L’obsession hédoniste de notre société n’a pas de limite et manque singulièrement de cohérence. Je voulais commencer ce briefing en “l’épinglant” avant de détailler les fastidieuses considérations sur la réforme des retraites. Tout le problème, redisons-le, vient du déséquilibre grandissant entre le nombre de cotisants et le nombre de bénéficiaires des retraites, qui oblige à diminuer artificiellement le dernier en augmentant artificiellement le premier par une mesure d’âge.
Au fond, notre système de retraites est mis à mal par la baisse de la démographie et par le vieillissement de la population.
Baisser la natalité, une obsession
De façon totalement incohérente au regard de ces enjeux majeurs, Macron vient d’annoncer une mesure anecdotique, mais qui en dit long sur l’éloge du plaisir et de la vie sans enfant dans notre société de consommation vieillissante. Les préservatifs seront désormais distribués gratuitement aux moins de 25 ans en pharmacie.
Cette mesure annoncée à la sortie d’un conseil national de la refondation consacré à la santé ne manque pas de piquant. La refondation du pays passe donc par la distribution gratuite de moyen de contraception, qualifiée de “petite révolution de la prévention” : les maladies sexuellement transmissibles augmenteraient chez les jeunes. Il est évidemment inaudible de plaider l’incohérence démographique de cette mesure.
La retraite à 65 ans ?
L’évolution progressive de la balance démographique oblige à une réforme quasiment permanente des retraites. De façon imminente, Macron devrait annoncer l’intention du gouvernement de repousser l’âge de départ à taux plein à 65 ans, par une disposition intégrée à un projet de loi de financement de la sécurité sociale rectificatif. L’intérêt de cette formule est de permettre un recours au 49-3 pour faire passer le texte.

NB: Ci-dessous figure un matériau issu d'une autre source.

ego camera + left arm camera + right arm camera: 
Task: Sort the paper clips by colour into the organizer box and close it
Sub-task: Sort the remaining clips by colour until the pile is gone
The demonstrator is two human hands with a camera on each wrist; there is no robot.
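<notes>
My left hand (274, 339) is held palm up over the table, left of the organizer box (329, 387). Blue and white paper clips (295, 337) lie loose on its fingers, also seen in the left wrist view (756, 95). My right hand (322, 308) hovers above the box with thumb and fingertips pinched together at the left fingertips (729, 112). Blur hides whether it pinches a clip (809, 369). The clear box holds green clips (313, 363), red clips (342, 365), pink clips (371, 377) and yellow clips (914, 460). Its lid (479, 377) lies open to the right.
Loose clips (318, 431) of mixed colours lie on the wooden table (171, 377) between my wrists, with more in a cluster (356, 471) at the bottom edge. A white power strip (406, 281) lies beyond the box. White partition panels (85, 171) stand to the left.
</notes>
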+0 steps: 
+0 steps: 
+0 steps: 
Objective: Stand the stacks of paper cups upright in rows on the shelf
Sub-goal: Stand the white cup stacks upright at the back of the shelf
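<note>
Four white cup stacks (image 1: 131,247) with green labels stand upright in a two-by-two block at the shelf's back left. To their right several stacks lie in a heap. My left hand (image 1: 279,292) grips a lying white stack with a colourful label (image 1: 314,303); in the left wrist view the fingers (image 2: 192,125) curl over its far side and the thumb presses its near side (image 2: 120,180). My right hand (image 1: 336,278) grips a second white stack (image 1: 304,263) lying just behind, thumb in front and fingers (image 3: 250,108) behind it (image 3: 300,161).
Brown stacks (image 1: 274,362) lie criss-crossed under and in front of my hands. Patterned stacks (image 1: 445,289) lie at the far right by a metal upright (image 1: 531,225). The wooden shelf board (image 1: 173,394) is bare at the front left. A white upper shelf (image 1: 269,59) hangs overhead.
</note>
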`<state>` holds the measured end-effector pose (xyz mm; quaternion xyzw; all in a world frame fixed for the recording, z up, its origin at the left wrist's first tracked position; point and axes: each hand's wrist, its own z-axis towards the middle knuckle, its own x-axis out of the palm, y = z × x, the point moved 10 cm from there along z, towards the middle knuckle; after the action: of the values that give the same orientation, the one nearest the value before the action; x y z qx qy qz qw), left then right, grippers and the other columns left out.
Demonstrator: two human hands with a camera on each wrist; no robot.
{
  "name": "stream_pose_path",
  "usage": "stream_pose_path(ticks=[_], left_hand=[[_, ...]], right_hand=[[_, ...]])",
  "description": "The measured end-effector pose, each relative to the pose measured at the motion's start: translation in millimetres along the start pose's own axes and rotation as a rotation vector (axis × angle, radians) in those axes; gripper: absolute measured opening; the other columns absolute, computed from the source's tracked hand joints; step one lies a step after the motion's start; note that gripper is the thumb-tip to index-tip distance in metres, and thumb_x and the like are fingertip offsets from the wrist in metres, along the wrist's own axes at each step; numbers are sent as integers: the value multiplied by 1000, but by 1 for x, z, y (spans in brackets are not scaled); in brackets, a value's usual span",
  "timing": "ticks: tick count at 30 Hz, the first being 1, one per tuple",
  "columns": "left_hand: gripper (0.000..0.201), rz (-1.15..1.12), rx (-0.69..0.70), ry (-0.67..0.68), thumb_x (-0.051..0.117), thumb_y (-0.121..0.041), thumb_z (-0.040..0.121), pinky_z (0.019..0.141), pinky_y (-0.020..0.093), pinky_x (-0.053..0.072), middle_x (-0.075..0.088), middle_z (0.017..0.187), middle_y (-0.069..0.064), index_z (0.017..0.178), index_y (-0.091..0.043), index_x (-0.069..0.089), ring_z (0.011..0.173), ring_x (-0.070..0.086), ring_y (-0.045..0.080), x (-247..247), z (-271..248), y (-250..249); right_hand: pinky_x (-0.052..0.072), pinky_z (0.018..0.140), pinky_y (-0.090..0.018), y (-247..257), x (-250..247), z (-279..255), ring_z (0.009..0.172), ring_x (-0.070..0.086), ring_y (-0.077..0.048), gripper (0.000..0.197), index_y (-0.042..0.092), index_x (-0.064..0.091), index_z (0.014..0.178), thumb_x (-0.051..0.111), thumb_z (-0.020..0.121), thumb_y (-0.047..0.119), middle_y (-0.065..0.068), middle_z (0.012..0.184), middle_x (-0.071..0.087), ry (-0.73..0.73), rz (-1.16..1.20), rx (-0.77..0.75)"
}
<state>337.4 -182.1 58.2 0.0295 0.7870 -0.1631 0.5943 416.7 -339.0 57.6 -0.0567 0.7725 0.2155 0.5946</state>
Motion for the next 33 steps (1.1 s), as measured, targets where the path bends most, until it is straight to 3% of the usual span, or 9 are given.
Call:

Cette décision suit un dîner de la majorité qui s’est tenu à l’Elysée. Si vous voulez savoir par le menu ce qui s’est dit au dîner, lisez attentivement l’article de Public Sénat qui s’est plié de bonne grâce au jeu de la fuite instrumentalisée par le pouvoir. Tout y est, y compris la petite pique contre Edouard Philippe qui n’a pas pris position.
Lors du dîner, Edouard Philippe, discret depuis des semaines, s’est monté peu dissert. « Que ce soit 65 ou 64 ans, il a dit qu’il voulait que la réforme soit votée », rapporte un participant, qui glisse qu’il ne s’est pas vraiment « mouillé »…

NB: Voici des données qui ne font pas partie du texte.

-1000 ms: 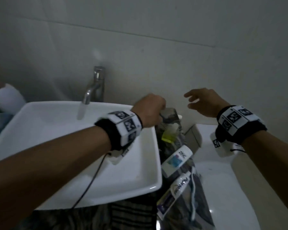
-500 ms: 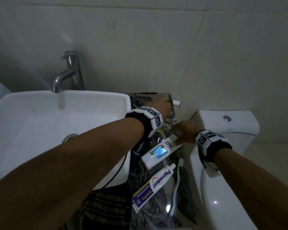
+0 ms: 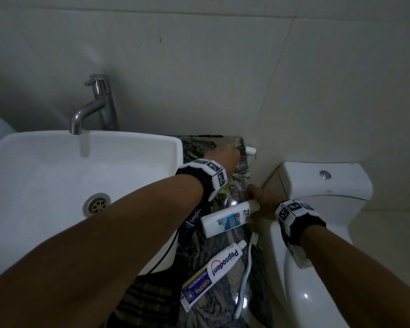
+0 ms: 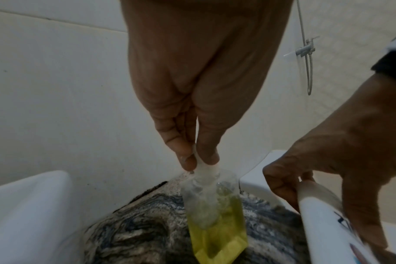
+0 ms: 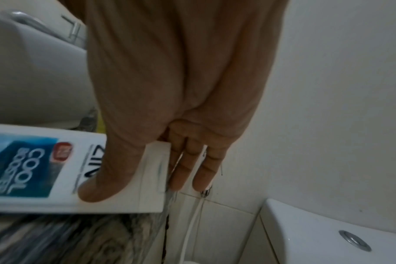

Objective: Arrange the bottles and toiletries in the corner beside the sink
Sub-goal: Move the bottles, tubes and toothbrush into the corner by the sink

Dans la pratique, on comprend surtout que le gouvernement commence la course avec une borne à 65 ans, pour mieux finir avec un lest lâché à 64 ans et une accélération de la réforme Touraine qui prévoyait un allongement progressif des durées de cotisation.
Les discussions avec les syndicats (qui ont annoncé deux journées de mobilisation en janvier) devraient améliorer le sort de ceux qui ont commencé à travailler jeunes ou de ceux qui ont des emplois pénibles. Bref, la route est connue et tracée, et la mise en scène habituelle devrait se mettre en place comme dans le monde d’avant : manifestations, concertations, accords en sous-main pour laisser passer un dispositif qui inclura peut-être une augmentation des cotisations patronales de 1 point.
Et voilà le retour de Bayrou
À quelque chose, malheur est bon ! Ce retour de la sempiternelle réforme des retraites (qui réparera, 40 ans plus tard, l’absurde baisse de l’âge de départ à 60 ans décidé par Mitterrand) permet à François Bayrou de se croire indispensable et de revenir sur le devant de la scène. Il a même eu droit à un article dans Le Point qui prétend que Bayrou veut “éclairer l’opinion”. On s’en amusera. Il fut un temps, en démocratie, où l’on considérait qu’expliquer les projets de loi était un exercice normal dans les institutions. Désormais, c’est un luxe rebaptisé “éclairer l’opinion”.
Cette sémantique en dit long sur le durcissement de l’exercice du pouvoir par la caste. Ne pas décider seule dans son coin lui semble un sujet d’interrogation, et cette posture explique très largement la défiance du pays réel vis-à-vis de ses dirigeants.
133 millions d’argent public pour les syndicats
Enfin, si vous avez une minute à perdre, vous pouvez feuilleter le rapport annuel de l’Association de Gestion du Fonds Paritaire National (AGFPN) qui explique comment les partenaires sociaux se sont répartis les 133 millions issus de la contribution patronale obligatoire et des subventions de l’Etat pour donner des coups de pouce financiers aux syndicats, qu’ils soient patronaux ou salariaux.
Ce genre de lecture est toujours instructif, car il décrit les méthodes utilisées pour faire entrer tout le monde dans la “combine” du système. Sur le fond, nous ne sommes pas près d’obtenir une réforme utile par “l’intérieur” de la machine elle-même.